- _Assigned task_:
Within these entries, which lines include the string "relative"? Copy each one.

Data excerpts
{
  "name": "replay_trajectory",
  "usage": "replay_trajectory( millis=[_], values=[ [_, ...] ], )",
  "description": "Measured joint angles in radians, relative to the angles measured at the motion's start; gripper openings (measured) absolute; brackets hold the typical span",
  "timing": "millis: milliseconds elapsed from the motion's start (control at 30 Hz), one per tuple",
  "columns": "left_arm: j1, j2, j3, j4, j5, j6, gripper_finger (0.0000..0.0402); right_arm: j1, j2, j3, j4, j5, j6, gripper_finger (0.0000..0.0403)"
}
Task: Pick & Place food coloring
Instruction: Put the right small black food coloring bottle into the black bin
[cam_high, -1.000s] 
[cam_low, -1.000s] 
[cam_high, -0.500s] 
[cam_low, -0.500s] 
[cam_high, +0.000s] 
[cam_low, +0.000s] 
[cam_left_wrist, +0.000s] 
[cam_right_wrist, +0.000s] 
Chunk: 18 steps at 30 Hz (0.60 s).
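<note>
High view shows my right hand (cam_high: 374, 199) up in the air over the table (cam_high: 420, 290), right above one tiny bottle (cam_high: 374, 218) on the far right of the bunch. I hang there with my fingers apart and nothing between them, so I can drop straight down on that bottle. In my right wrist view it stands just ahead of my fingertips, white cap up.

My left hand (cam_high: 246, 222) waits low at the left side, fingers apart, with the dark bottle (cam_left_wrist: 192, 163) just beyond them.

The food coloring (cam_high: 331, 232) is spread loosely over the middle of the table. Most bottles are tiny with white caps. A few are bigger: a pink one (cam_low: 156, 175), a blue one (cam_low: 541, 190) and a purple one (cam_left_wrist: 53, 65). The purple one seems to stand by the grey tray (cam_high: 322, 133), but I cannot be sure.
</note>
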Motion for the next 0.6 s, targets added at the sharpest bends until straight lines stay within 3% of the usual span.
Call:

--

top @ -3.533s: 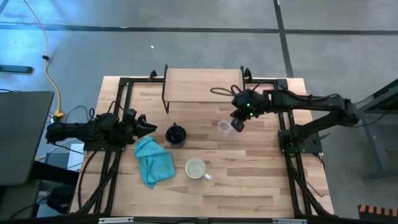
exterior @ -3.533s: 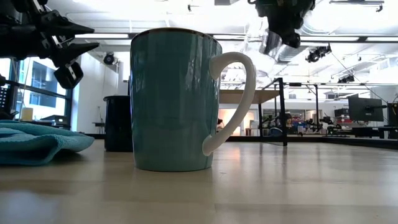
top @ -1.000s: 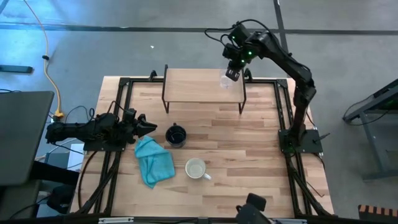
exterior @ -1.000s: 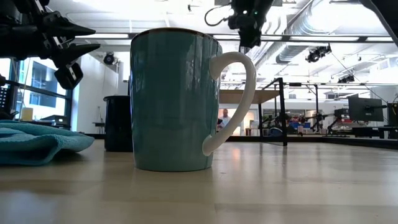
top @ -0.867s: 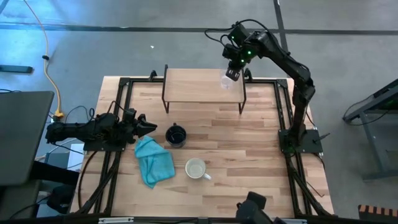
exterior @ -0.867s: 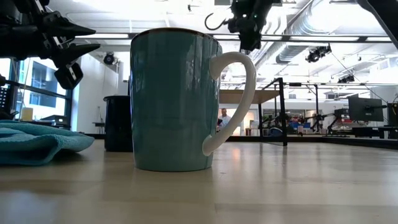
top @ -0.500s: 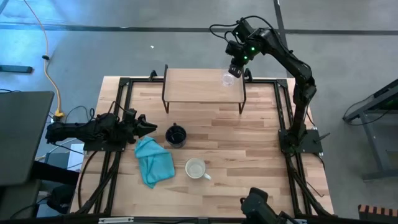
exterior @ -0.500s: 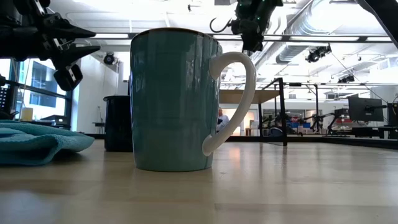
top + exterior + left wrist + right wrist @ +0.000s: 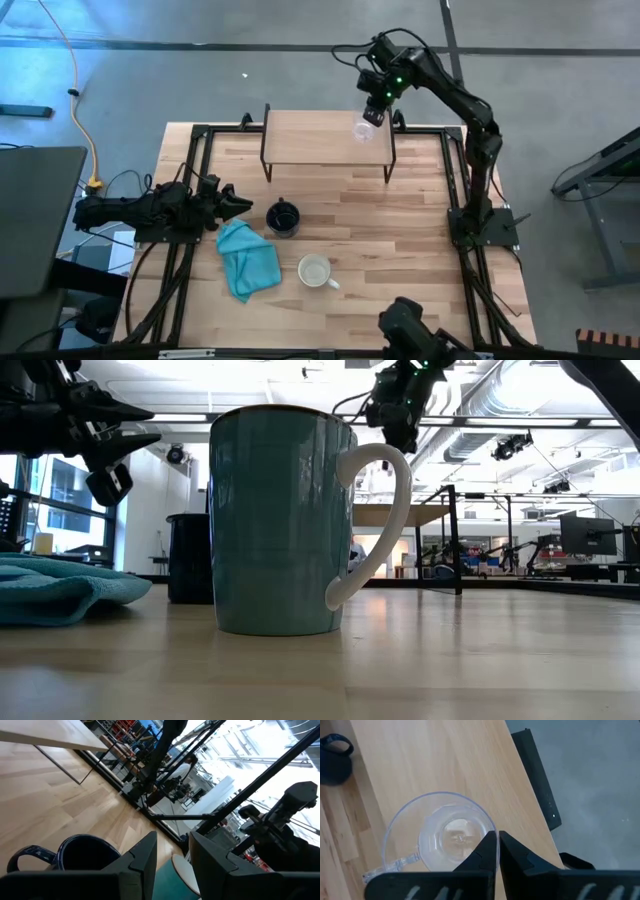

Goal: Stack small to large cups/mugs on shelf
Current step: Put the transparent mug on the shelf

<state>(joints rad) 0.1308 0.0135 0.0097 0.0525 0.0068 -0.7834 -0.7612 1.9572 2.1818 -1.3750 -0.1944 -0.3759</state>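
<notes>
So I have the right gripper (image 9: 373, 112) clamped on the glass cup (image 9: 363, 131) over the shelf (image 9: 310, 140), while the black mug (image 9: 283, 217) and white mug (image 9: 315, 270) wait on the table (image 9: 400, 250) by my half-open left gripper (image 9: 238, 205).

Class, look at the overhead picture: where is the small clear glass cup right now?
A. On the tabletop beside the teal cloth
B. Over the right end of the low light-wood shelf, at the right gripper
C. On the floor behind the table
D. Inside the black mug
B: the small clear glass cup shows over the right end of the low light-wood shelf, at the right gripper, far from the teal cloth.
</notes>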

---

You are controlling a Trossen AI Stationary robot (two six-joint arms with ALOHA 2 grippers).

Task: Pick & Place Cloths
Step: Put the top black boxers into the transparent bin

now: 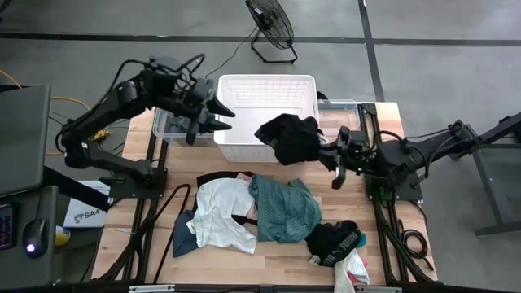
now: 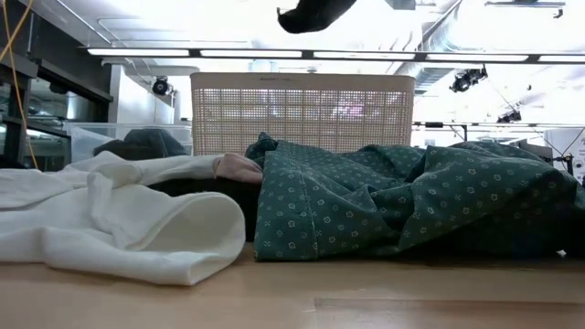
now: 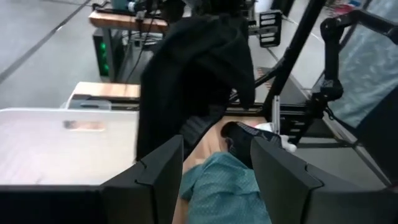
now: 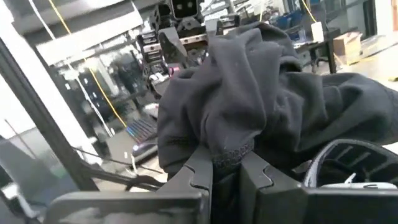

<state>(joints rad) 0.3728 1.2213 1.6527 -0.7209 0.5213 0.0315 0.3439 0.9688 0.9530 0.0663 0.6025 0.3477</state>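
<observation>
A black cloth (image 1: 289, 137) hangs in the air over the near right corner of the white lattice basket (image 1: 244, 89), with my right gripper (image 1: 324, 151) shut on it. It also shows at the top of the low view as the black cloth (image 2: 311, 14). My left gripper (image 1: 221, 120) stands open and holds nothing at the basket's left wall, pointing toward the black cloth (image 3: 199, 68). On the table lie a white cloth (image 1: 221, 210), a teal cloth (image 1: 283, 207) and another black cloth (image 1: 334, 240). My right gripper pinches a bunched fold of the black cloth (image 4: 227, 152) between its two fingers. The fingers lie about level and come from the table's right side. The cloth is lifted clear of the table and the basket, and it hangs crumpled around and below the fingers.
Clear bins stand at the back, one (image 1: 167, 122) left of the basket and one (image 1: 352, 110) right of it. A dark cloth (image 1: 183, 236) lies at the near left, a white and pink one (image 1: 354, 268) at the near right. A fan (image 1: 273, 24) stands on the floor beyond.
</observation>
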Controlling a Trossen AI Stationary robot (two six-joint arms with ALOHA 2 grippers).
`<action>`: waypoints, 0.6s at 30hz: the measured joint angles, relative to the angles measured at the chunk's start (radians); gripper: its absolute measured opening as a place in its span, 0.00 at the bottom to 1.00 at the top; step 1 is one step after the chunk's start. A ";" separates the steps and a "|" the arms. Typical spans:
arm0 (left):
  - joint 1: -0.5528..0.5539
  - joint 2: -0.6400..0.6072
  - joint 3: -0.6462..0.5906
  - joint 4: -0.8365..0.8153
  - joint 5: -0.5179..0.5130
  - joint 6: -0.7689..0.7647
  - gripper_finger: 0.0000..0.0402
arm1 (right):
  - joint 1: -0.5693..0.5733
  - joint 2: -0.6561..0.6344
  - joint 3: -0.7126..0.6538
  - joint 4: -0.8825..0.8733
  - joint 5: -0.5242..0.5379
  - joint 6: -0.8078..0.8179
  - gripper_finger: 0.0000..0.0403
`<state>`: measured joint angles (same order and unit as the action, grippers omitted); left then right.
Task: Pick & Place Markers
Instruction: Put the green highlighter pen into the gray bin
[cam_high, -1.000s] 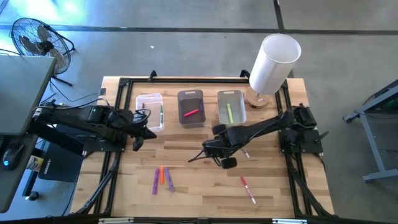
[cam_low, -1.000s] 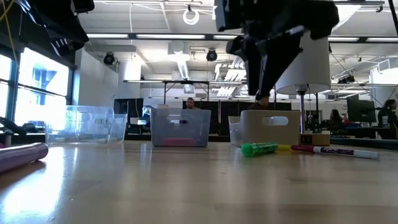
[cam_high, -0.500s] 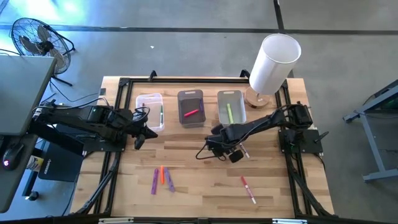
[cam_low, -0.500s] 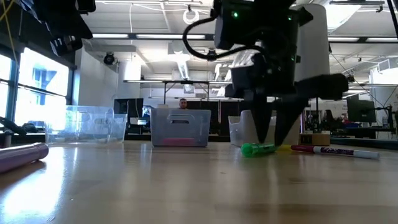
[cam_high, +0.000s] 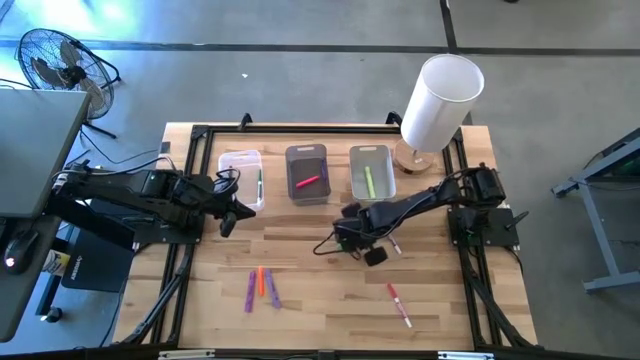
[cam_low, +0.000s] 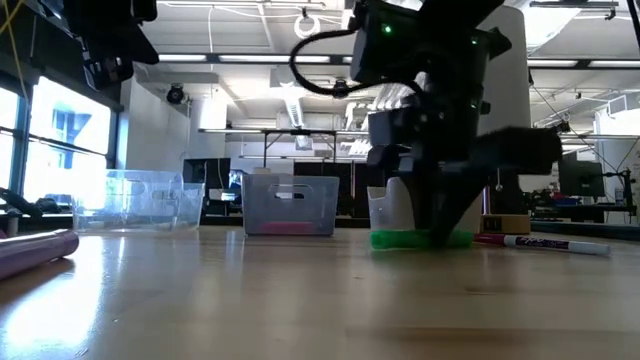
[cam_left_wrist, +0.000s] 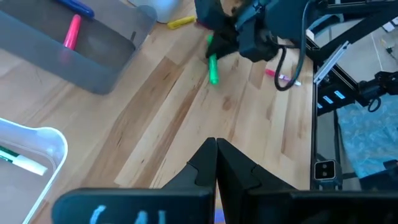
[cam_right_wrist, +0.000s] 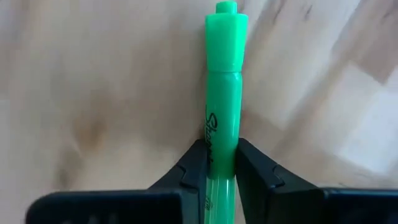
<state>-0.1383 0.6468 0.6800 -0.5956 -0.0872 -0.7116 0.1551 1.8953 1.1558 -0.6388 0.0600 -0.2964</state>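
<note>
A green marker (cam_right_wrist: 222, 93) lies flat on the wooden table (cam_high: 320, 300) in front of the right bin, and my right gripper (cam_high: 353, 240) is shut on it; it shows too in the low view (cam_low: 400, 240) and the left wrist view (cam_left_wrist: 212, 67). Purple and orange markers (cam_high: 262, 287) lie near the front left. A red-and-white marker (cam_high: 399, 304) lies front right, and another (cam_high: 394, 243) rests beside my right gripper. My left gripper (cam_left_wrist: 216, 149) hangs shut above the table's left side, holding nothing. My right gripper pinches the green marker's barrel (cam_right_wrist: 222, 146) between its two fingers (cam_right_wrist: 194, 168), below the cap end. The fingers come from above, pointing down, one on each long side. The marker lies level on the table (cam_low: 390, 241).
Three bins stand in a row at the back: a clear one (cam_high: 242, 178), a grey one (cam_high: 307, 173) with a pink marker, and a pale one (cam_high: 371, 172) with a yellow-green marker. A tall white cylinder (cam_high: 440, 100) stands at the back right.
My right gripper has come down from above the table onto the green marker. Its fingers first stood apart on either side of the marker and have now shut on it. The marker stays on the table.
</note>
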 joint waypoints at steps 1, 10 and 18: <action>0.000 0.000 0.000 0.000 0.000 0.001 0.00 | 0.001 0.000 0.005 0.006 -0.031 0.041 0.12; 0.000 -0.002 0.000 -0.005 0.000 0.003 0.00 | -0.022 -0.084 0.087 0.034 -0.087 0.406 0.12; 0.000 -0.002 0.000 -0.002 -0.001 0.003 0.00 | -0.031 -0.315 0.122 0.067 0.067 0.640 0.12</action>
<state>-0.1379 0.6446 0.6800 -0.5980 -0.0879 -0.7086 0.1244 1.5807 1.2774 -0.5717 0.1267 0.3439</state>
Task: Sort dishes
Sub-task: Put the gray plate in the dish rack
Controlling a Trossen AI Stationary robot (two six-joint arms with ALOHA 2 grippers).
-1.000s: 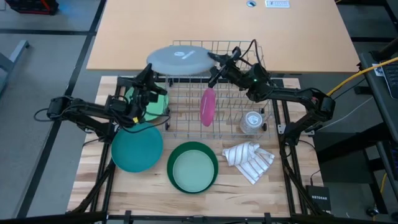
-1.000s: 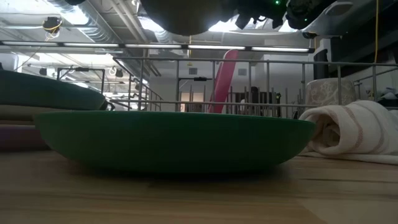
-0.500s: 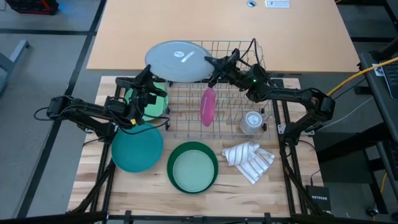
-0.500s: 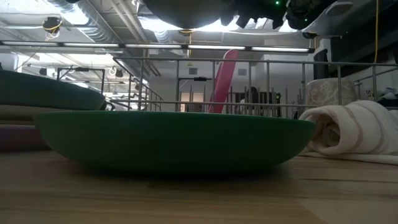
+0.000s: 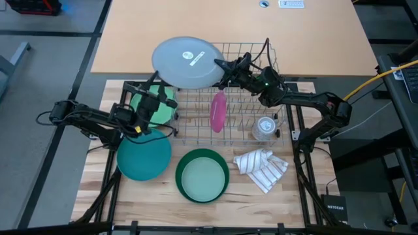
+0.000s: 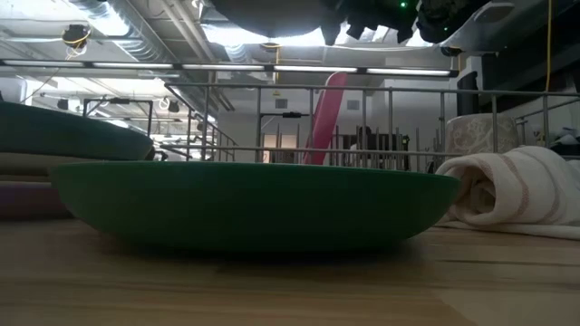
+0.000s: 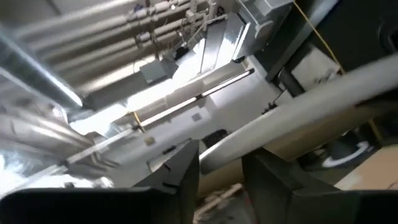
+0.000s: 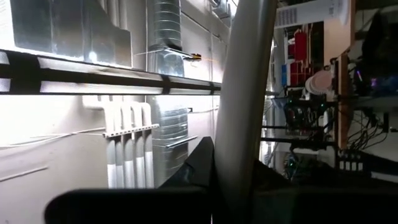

- _Result of the task_:
  "description": "Measured joint angles in radians, relative to the angles measured at the motion's start; gripper openings (measured) absolute; brackets hold the typical span",
`<action>`: waypoints, 0.6s at 30hz: the measured joint angles, relative to the angles measured at the chunk's start (radians); gripper: its absolute measured opening as a place in its span, 0.00 at the bottom to 1.00 at the top; step 1 is one step after the chunk's start. A ";" separates the steps and a "|" the arms. Typical spans:

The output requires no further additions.